Learn What Foods your Dog Can and Can’t Eat

Dogs love food.

It’s really as simple as that.

It doesn’t matter what kind of food it is or where it comes from, anything that can fit into your dog’s mouth is likely to become food.

As a responsible dog owner, you probably already know that certain foods are bad for your dog.

Chocolate.

Onions.

Grapes.

But the list of foods that could be dangerous for your dog is much longer than you may realize. Are you willing to risk your dog’s life by accidentally feeding him something from that list?

I hope your answer is a resounding, “No!”

If it is, you’ve come to the right place! Here you’ll find in-depth information about the foods your dog can and cannot eat so you don’t have to make a guess with your dog’s health and safety on the line.

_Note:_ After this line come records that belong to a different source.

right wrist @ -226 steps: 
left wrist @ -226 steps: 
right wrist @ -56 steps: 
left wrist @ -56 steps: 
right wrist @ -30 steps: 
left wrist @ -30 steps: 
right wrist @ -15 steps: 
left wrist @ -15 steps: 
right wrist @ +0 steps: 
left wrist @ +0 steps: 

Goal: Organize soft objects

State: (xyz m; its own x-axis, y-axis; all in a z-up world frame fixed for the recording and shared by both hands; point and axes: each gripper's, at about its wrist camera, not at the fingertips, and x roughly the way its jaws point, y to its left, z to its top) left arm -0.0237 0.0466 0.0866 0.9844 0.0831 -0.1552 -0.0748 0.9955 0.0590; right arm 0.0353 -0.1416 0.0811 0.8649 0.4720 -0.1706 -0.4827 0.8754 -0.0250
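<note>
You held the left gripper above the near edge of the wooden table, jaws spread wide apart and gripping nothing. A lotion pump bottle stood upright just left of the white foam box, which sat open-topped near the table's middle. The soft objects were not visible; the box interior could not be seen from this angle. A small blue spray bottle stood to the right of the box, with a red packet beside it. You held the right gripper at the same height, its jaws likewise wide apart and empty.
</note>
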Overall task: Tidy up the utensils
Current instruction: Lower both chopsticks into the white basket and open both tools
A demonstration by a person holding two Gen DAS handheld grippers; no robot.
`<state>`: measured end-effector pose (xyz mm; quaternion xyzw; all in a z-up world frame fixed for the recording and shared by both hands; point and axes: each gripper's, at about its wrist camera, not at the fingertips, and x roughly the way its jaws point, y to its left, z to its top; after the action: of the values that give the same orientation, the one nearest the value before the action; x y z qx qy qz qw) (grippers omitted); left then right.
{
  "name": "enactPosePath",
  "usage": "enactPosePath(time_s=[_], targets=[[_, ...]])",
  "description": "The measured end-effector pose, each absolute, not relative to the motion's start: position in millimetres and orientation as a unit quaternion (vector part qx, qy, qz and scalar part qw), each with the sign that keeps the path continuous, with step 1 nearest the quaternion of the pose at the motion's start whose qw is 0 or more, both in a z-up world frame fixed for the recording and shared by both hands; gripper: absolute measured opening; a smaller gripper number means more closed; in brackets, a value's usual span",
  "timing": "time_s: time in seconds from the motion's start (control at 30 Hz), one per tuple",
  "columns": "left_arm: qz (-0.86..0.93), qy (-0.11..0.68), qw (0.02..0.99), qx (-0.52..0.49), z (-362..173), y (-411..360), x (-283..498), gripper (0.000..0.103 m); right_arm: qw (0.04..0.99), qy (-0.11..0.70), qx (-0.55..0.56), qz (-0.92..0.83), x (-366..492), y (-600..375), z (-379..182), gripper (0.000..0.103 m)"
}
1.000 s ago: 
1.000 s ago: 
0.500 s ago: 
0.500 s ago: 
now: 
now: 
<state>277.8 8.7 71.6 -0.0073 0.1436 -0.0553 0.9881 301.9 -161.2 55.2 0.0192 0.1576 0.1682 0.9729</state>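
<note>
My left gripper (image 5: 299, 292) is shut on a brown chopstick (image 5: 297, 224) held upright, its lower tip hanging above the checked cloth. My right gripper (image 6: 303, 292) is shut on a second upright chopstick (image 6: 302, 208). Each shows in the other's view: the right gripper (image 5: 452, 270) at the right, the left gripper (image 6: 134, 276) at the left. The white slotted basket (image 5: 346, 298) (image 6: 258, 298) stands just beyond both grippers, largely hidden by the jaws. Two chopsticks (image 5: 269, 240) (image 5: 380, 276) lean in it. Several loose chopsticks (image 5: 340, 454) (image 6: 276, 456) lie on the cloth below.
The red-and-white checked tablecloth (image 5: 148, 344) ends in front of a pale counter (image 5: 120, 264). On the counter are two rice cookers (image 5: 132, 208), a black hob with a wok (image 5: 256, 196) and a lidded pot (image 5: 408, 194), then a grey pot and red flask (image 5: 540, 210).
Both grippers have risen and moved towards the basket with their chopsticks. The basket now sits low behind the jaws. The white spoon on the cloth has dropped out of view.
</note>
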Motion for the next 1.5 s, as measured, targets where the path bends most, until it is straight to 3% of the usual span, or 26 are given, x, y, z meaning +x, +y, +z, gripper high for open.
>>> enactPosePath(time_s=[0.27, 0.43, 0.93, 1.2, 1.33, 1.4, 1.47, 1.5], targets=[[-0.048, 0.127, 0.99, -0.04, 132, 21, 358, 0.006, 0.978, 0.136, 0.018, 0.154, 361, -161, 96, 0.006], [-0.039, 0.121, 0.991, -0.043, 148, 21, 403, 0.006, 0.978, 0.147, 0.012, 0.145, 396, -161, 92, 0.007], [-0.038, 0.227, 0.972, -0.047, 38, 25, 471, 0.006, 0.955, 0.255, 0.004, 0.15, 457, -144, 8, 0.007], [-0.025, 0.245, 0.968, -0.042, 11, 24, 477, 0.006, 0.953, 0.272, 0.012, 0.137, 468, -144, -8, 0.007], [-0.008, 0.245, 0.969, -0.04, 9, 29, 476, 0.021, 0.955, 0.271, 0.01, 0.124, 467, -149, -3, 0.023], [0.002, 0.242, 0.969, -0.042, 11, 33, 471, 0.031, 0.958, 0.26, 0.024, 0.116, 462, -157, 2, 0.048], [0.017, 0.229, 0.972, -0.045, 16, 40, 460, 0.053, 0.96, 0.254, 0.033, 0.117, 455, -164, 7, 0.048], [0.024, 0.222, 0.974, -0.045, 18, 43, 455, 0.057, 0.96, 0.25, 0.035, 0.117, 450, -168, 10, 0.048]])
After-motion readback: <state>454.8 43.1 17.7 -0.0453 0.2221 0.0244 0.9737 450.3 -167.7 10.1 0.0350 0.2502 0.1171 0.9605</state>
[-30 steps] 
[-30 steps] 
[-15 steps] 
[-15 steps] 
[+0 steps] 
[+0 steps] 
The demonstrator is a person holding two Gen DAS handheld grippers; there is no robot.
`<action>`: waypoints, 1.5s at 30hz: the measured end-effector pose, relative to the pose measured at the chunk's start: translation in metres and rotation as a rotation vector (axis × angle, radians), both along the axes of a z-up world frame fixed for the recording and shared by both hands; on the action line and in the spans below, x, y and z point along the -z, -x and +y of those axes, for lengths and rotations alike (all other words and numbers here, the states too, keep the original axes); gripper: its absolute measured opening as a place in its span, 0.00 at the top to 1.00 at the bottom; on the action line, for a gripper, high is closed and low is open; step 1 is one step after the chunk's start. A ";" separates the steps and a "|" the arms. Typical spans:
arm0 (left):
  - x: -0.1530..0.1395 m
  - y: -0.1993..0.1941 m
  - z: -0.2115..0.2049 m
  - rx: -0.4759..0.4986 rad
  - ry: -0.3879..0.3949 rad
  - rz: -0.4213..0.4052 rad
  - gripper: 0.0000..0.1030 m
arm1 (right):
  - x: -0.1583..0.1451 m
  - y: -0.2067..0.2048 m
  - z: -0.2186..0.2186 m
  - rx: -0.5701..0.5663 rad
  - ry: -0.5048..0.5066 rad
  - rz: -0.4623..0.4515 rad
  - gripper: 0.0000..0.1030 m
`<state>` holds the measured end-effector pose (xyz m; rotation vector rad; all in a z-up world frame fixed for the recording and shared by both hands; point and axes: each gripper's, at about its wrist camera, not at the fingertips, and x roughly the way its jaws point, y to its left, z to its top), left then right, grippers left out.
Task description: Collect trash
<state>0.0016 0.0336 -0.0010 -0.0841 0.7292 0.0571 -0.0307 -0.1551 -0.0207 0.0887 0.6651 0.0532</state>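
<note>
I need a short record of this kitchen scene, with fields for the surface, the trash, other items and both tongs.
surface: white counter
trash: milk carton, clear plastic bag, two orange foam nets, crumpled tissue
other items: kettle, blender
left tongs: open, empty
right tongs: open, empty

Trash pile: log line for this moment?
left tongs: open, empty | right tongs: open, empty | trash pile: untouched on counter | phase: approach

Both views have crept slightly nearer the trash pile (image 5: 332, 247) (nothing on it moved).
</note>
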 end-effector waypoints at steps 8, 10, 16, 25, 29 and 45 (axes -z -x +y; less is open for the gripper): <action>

Let’s start with the foods you SHOULDN’T feed your dog:

What Foods are Dangerous for Dogs?

Just because your dog will eat a food doesn’t mean he should.

Dogs don’t know whether something is bad for them – all they know is that it’s edible.

If you want to keep your dog safe, you need to learn about the different foods that may be harmful or toxic to dogs and then avoid them at all costs.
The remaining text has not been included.